**Exercise directions**
Which lines have the string "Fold"? Copy all of them from the entries below.

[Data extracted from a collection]

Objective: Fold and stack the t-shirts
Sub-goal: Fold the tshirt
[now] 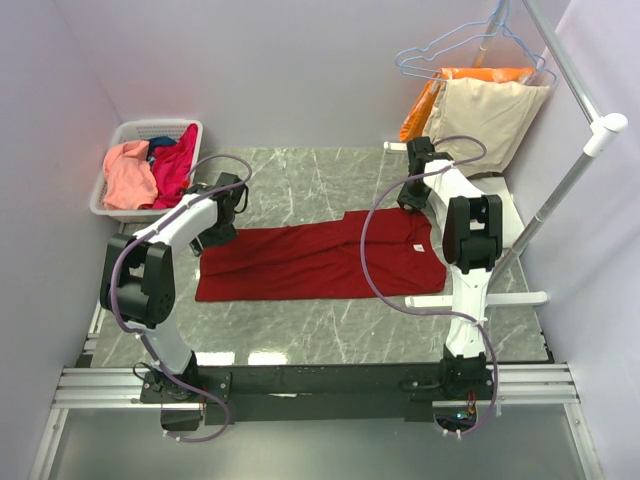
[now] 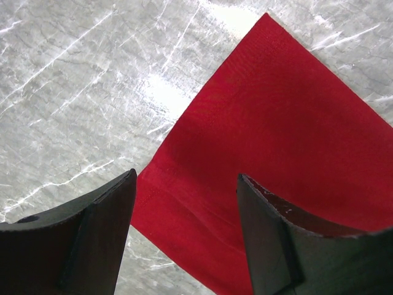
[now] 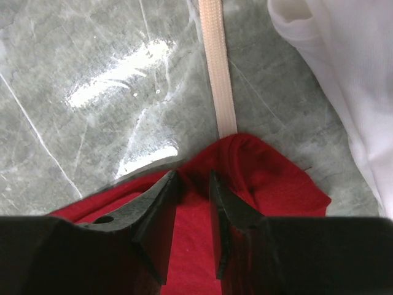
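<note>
Right hand (image 3: 192, 176): narrow, tips pinching a rumpled edge of the dark red t-shirt (image 1: 320, 262). Left hand (image 2: 186, 178): spread wide, holding nothing, over the shirt's far left corner. Shirt lies spread flat mid-tabletop (image 1: 300, 180), between the arms. Salmon-pink t-shirt (image 1: 127, 175) and magenta t-shirt (image 1: 175, 165) heaped in white basket (image 1: 150, 127), far left.
</note>
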`<state>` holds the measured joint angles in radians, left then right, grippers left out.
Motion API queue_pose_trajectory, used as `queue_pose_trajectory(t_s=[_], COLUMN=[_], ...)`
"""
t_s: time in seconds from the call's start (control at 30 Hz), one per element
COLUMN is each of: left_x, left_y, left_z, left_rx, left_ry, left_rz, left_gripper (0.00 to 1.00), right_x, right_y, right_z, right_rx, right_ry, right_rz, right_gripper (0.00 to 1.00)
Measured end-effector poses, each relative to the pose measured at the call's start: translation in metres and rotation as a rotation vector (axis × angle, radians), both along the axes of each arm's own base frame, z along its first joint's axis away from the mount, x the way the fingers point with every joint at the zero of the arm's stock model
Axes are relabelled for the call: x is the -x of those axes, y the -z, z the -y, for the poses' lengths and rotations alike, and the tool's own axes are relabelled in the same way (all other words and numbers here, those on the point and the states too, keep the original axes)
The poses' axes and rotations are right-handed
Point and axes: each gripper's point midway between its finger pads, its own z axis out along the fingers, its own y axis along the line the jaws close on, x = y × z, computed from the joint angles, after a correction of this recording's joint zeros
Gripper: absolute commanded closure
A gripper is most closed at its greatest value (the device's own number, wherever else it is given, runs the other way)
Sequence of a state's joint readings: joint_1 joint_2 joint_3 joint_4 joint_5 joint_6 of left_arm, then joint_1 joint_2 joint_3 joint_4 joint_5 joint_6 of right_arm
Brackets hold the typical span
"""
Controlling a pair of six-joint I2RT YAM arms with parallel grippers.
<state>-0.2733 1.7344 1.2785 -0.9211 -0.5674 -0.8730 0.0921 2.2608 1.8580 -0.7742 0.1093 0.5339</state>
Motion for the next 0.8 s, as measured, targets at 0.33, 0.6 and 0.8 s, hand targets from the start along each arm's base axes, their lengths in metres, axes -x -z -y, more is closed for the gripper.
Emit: queue_pose_trajectory(t_s=[0.33, 0.6, 0.8], left_x=[-0.003, -0.003, -0.008], left_y=[0.001, 0.001, 0.003], left_z=[0.001, 0.001, 0.002], left_rx=[0.0, -0.003, -0.003], left_ry=[0.006, 0.013, 0.016], left_rz=[-0.006, -0.011, -0.01], left_gripper=[0.28, 0.29, 0.28], right_x=[0.0, 0.001, 0.019], right_y=[0.0, 0.0, -0.021], right_z=[-0.009, -0.012, -0.009], right_rx=[-0.044, -0.053, -0.051], right_ry=[-0.018, -0.019, -0.015], right_rz=[-0.002, -0.003, 0.011], right_gripper=[1.0, 1.0, 1.0])
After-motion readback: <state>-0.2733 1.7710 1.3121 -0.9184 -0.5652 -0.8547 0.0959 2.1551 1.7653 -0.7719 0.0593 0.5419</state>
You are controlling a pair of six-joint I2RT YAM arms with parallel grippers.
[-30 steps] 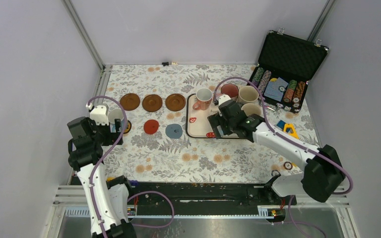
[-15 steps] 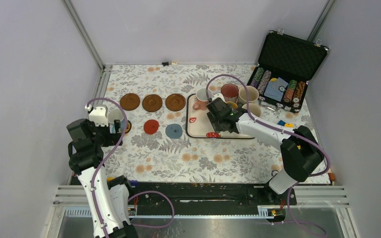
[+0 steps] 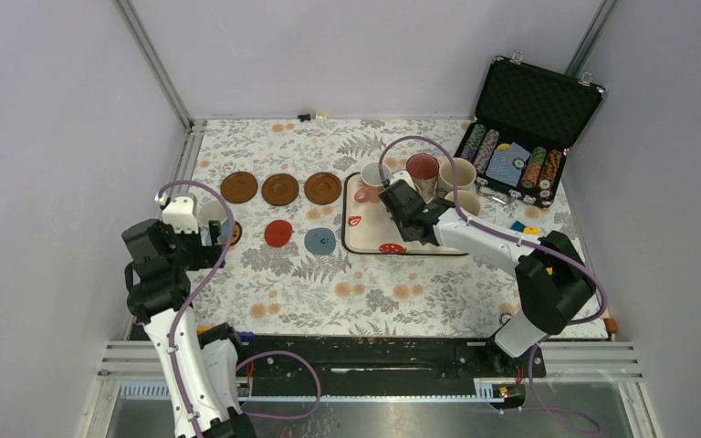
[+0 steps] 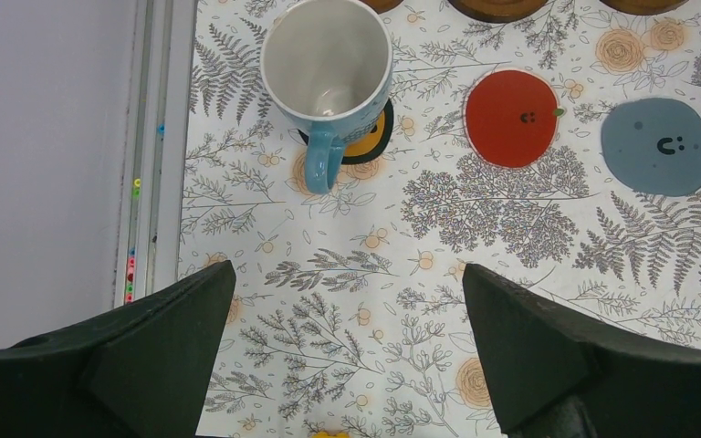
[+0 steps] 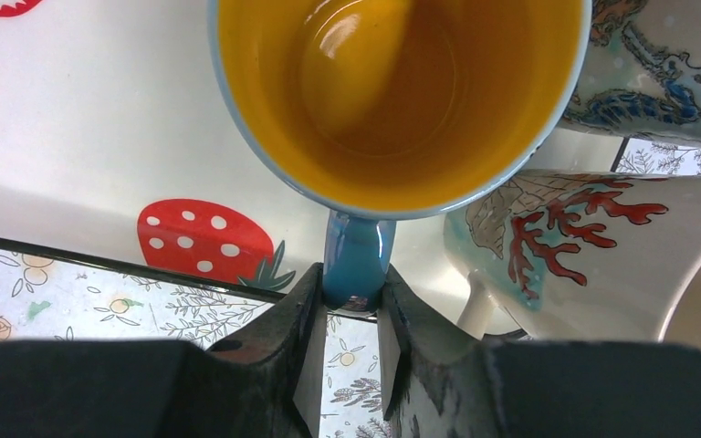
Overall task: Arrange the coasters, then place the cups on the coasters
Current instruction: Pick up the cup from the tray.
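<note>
A: Why are the right fingers (image 5: pixel 303 319) down at the tray (image 5: pixel 73 137)?
B: They're clamped on the handle (image 5: pixel 358 260) of the yellow-lined mug (image 5: pixel 392 91), which points to 6 o'clock in the wrist view: a clean hold for lifting it clear of its neighbours.
A: Bound where?
B: Probably the red coaster (image 4: pixel 511 119) or grey coaster (image 4: pixel 657 146), bare at 9 o'clock from the tray.
A: The left fingers (image 4: pixel 146 338)?
B: Spread wide, empty, above the surface (image 4: pixel 402 301); the light-blue mug (image 4: pixel 327 64) sits on its black coaster (image 4: pixel 374 141).

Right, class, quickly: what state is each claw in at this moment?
Left claw: open, holding nothing.
Right claw: closed on the blue mug, gripping it by its handle.
</note>
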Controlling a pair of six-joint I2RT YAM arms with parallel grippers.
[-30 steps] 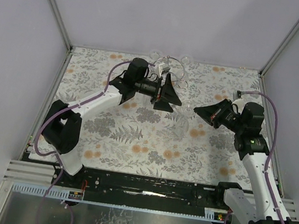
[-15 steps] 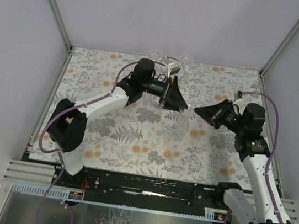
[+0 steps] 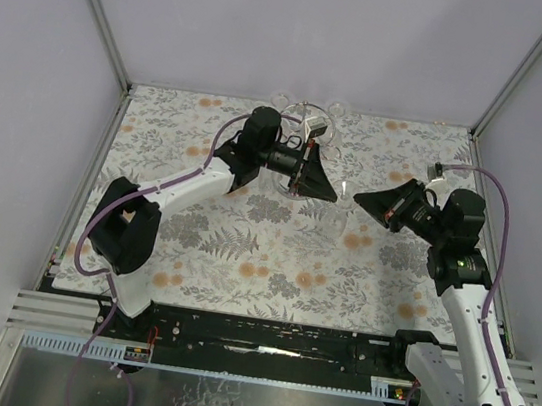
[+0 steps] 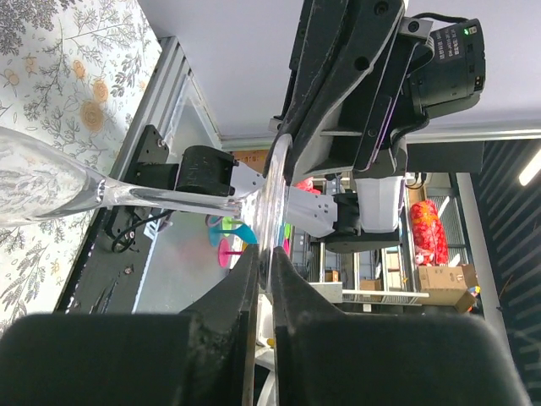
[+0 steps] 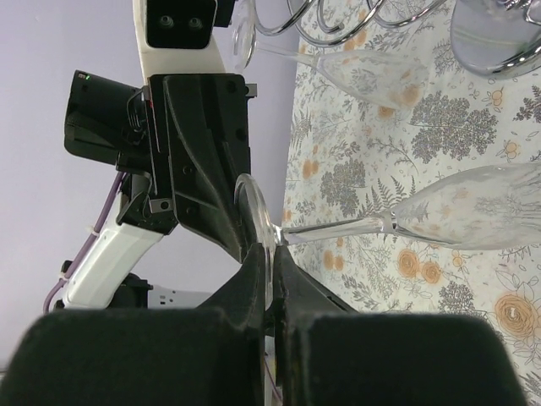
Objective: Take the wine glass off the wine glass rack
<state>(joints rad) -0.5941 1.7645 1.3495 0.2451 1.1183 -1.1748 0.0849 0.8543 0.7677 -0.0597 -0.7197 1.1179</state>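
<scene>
The wine glass [image 5: 473, 207] hangs level over the table, held by its round foot [image 5: 254, 211] from both sides. My right gripper [image 5: 269, 254] is shut on the near rim of the foot. Coming from the opposite side, my left gripper [image 4: 265, 258] is shut on the same foot [image 4: 275, 199], with stem and bowl [image 4: 42, 182] pointing away to the left. In the top view the two grippers, left [image 3: 331, 193] and right [image 3: 358, 195], meet tip to tip in front of the wine glass rack [image 3: 306, 117].
The rack's chrome wire loops [image 5: 338, 21] and mirrored base [image 5: 499, 38] stand just behind. Another clear glass [image 5: 338, 63] hangs from the loops. The floral table cloth [image 3: 244, 250] lies between the white side walls.
My left gripper swung right to the glass foot and went from open to shut on it. The right gripper kept its grip and shifted slightly left.
</scene>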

**Answer below**
Objective: Fold and stack the t-shirts
Sub-goal: Fold the tshirt

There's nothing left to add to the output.